[Recorded information — start]
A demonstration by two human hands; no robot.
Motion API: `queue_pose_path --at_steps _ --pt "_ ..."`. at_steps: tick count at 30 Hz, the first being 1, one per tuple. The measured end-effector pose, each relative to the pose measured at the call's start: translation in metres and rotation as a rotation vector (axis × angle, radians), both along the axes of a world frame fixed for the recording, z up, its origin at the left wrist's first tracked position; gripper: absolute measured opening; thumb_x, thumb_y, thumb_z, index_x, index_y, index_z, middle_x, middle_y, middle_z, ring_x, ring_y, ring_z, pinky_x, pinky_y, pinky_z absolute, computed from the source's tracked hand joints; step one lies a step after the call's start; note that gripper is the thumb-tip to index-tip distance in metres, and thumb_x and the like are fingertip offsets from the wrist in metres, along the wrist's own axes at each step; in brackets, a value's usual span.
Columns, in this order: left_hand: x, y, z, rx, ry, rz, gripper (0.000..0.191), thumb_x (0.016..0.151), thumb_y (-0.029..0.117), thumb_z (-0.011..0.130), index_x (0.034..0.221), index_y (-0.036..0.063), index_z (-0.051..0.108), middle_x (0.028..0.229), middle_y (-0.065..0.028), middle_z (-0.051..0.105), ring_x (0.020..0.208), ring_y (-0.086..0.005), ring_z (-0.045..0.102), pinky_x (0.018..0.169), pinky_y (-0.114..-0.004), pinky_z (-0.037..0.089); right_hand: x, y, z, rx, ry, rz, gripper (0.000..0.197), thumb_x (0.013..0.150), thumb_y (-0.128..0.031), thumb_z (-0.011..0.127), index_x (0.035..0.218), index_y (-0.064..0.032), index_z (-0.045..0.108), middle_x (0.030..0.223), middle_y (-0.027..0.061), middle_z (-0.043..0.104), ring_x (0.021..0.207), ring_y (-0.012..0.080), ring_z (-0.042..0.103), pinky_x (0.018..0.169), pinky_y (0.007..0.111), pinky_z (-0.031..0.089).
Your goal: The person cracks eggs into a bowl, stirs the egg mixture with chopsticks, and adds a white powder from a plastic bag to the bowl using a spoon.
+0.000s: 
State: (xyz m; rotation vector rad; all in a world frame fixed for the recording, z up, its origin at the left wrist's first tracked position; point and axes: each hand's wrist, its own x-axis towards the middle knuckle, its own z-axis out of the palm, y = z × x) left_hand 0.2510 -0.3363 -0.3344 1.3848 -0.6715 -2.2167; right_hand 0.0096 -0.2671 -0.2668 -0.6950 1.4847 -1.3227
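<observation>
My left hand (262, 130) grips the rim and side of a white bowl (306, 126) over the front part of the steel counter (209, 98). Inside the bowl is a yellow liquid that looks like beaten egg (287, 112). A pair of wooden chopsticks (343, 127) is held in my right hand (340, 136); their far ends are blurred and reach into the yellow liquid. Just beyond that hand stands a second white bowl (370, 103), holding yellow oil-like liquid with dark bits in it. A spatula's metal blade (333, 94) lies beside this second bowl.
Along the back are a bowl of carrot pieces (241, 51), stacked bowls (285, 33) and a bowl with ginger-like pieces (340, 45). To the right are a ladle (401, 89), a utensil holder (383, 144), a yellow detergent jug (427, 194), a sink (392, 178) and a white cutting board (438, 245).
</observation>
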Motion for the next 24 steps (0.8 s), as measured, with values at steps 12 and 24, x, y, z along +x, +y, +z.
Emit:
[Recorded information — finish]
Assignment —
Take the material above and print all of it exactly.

Task response —
A demonstration by two human hands; no robot.
Motion API: `queue_pose_path --at_steps _ --pt "_ ..."`. at_steps: tick count at 30 Hz, the first being 1, one per tuple. The measured end-effector pose, each relative to the pose measured at the call's start: translation in metres and rotation as a rotation vector (axis × angle, radians), both along the axes of a world frame fixed for the recording, z up, its origin at the left wrist's first tracked position; gripper: absolute measured opening; thumb_x, thumb_y, thumb_z, index_x, index_y, index_z, middle_x, middle_y, middle_z, ring_x, ring_y, ring_z, pinky_x, pinky_y, pinky_z absolute, computed from the source's tracked hand joints; step one lies a step after the call's start; note that gripper is the thumb-tip to index-tip distance in metres, and thumb_x and the like are fingertip offsets from the wrist in metres, along the wrist's own axes at each step; in brackets, a value's usual span.
Columns, in this order: left_hand: x, y, z, rx, ry, rz, gripper (0.000..0.191), thumb_x (0.016..0.151), thumb_y (-0.029..0.117), thumb_z (-0.011..0.130), index_x (0.034..0.221), index_y (-0.036..0.063), index_z (-0.051..0.108), middle_x (0.028..0.229), middle_y (-0.065..0.028), middle_z (-0.051..0.105), ring_x (0.020..0.208), ring_y (-0.086..0.005), ring_z (-0.045..0.102), pinky_x (0.018..0.169), pinky_y (-0.114..-0.004), pinky_z (-0.037..0.089); right_hand: x, y, z, rx, ry, rz, gripper (0.000..0.197), thumb_x (0.013..0.150), thumb_y (-0.128..0.031), thumb_z (-0.011..0.127), index_x (0.035..0.218), index_y (-0.064..0.032), index_z (-0.045..0.108), middle_x (0.030..0.223), middle_y (-0.027..0.061), middle_z (-0.043..0.104), ring_x (0.021..0.207), ring_y (-0.012..0.080), ring_z (-0.042..0.103), pinky_x (0.018..0.169), pinky_y (0.007..0.111), pinky_z (-0.031..0.089).
Your goal: The person cracks eggs into a bowl, stirs the egg mixture with chopsticks, and adds a white powder from a plastic bag to the bowl using a spoon.
+0.000s: 
State: (xyz m; rotation vector rad; all in a world frame fixed for the recording, z up, its origin at the left wrist's first tracked position; point and axes: each hand's wrist, its own x-axis towards the middle knuckle, its own z-axis out of the palm, y = z × x) left_hand 0.2510 -0.3363 -0.3344 1.3848 -0.6715 -2.2167; right_hand 0.0096 -0.2671 -0.2668 -0.6950 1.4847 -1.3227
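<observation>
My left hand (262, 130) grips the rim and side of a white bowl (306, 126) over the front part of the steel counter (209, 98). Inside the bowl is a yellow liquid that looks like beaten egg (287, 112). A pair of wooden chopsticks (343, 127) is held in my right hand (340, 136); their far ends are blurred and reach into the yellow liquid. Just beyond that hand stands a second white bowl (370, 103), holding yellow oil-like liquid with dark bits in it. A spatula's metal blade (333, 94) lies beside this second bowl.
Along the back are a bowl of carrot pieces (241, 51), stacked bowls (285, 33) and a bowl with ginger-like pieces (340, 45). To the right are a ladle (401, 89), a utensil holder (383, 144), a yellow detergent jug (427, 194), a sink (392, 178) and a white cutting board (438, 245).
</observation>
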Motion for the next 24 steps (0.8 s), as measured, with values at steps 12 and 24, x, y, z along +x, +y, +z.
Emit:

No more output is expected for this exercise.